Yaşına göre durumu nasıl sizce? "Daha fazla şeye sahip olabilirdi" der miydiniz? Birikim için geç mi kaldı?

Yaş: 32
Tecrübe: 9 yıl
Meslek: Makine mühendisi
Sektör: Savunma sanayi (son 3 senedir böyle)
Maaş: 95.000 TL
Mal varlığı: Kendine ait arabası var sadece, değeri 2 milyon TL
Borç: Yok
Birikim: Yok
Evi: Kirada oturuyor (8700 TL kira)
Medeni durumu: Bekar
0
french lover
(08.05.24)
iyi. birikim ihtiyacı hissediyorsan başlayabilirsin ama bu ülkede pek işe yaramaz. her ay en fazla 1-2 çeyrek altın arttırabilirsin o kadar.
0
numlock
(08.05.24)
Birikimi hiç yoksa parayı savuruyordur ve eksiye düşmeye yakındır.

Alınan paranın çokluğu değil, nereye harcandığı mühimdir.
0
diyecevaplandı
(08.05.24)
iyi degil. sahip oldugu tek sey araba o da yerinde deger kaybeder, masraf cikarir, zaten benzin pahali. yani mal varligindan ziyade aylik bir gider kalemi aslinda :)

araba alip giderlerimi artirincaya kadar 9 yilda ekstra gelir olusturacak seylere yatirim yapardim. hisse senedi olur, imkan varsa ev ama onu almak büyük kalem. imkan dahilinde olmayabilir.

3 net maas zaten nakit para olarak kalmali acil durumlar icin. bazilari bunu 1 yil yapiyor.

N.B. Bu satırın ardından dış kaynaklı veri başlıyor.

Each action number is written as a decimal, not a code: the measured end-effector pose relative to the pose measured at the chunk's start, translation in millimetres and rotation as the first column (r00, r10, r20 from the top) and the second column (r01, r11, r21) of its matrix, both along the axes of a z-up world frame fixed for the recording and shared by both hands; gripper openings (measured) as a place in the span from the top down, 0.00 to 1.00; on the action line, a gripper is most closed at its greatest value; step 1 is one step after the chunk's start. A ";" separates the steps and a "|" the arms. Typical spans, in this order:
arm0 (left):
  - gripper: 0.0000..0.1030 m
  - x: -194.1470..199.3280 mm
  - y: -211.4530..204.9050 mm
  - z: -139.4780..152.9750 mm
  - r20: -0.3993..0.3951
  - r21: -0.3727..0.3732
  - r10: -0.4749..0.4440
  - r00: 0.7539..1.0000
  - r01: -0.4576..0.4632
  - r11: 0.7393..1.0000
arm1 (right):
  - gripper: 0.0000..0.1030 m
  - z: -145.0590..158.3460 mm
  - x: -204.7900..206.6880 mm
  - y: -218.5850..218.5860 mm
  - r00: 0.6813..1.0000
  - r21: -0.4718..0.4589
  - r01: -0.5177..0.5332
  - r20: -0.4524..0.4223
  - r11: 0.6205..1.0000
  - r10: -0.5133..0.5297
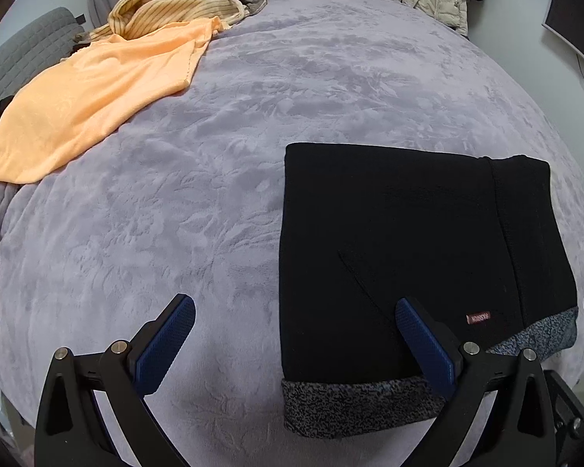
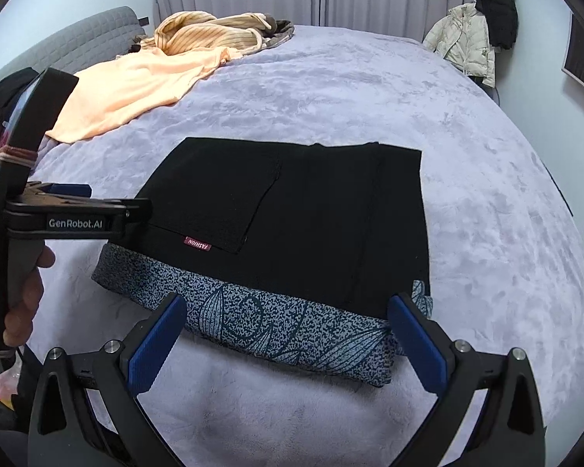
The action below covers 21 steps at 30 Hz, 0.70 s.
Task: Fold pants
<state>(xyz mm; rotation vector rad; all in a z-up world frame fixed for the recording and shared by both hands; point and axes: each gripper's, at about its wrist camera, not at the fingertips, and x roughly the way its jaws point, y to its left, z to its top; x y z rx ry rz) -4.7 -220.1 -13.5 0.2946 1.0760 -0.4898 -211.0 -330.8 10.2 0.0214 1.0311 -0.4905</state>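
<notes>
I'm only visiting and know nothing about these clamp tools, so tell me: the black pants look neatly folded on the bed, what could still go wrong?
Probably little, but two things stand out. The left gripper is open with one finger over the black pants; pulling back carelessly could drag the top layer. The right gripper, also open, sits near the patterned lining edge, which could snag. The soft purple blanket may also shift and loosen the fold.

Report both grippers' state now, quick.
Left gripper: open, holding nothing, at the folded black pants' near left corner.
Right gripper: open, empty, at the pants' speckled waistband.
</notes>
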 end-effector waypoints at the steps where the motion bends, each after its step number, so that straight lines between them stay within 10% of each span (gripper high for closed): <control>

isini kaybetse borc icinde. yeni is bulana kadar bir soluklanamaz her ay ödemesi gereken bir sürü kalem var ve ekstra gelir yok. o yüzden iyi degil. yoksa 2 milyon da güzel para gayet.
0
robert bosch
(08.05.24)
buna iyi degil demek icin %1'lik kesimde olmak lazim. gayet iyi. birikim yok denmis de araba da birikim sayilir.

maas turkiye sartlarina gore gayet iyi. gecen forddaki muhendisler 50 bin lira aliyoruz diye sikayet etmiyor muydu? makine muhendisi sirket kurmadigi surece turkiye'de fazlasini zor alir zaten.

bence ortalamaya gore epey iyisin.
0
bohr atom modeli
(08.05.24)
Maaş tabi ki ortalamaya göre iyi çünkü 32 yaşında ve savunma sanayinde çalışıyor.

Ama şunu açıkça söylemek gerekir eğer 7-8 senedir çalıştığını varsayarsak bu ortalama üstü maaşa bu birikim az. Çünkü savunma sanayi yıllardır ortalama üstü maaş veriyor hatta eskiden uçurum daha yüksekti. Şayet öyle bi durum yoksa gayet iyi durum.
0
Mcfly
(08.05.24)
Mcfly +1
Bu soruya cevap kişinin kac senedir bu tarz maaş aldığına bağlı. Ben de savunma sanayi maaslarindan haberdarim ve her zaman üst seviyelerdeydi. 9 yıldır burada calisiyorsa birikim olmamasi kötü yani ya da ev işine ucuz kredi zamani girmemis olmasi.
0
logisticsmanager
(08.05.24)
İyi. Bu da soru mu şimdi? Neden geç kalsın arkasından atlı mı kovalıyormuş? Araba satılıp yatırım olarak değerlendirilebilir (ama bu toplumda gereksiz bir araba sevdası var saçma bir şekilde statü simgesi olarak görülüyor)
0
doharkoman
(08.05.24)
Şimdi gördüm 3 senedir savunma sanayinde olduğunu o zaman normal/iyi yani. Bundan sonra daha iyi gider, bu yaslardan sonra asıl paralar kazaniliyor (genele bakarsak tabiki kesin uç örnekler vardir).
0
logisticsmanager
(08.05.24)
bu arkadasa araci satip biran once bir ev almasini oneririm.
simdiden bir tane 25lik sevgili bulsun, 5-6 sene sonra da evlenebilir. 35'den once evlenmesin.
0
cooperr
(08.05.24)
Her ay eline geçen paranın (yolda bulduğu dahil) %10 u ile birikim ve yatırım yapmayanın,

Şu an itibariyle, aylık geliri / 10 X ay olarak çalışma hayatı = kadar birikimi olmayanın,

ve finansal okuryazarlık eğitimi olmayanın

bu günlerini çok yanlış olarak geçirdiğini düşünüyorum ben.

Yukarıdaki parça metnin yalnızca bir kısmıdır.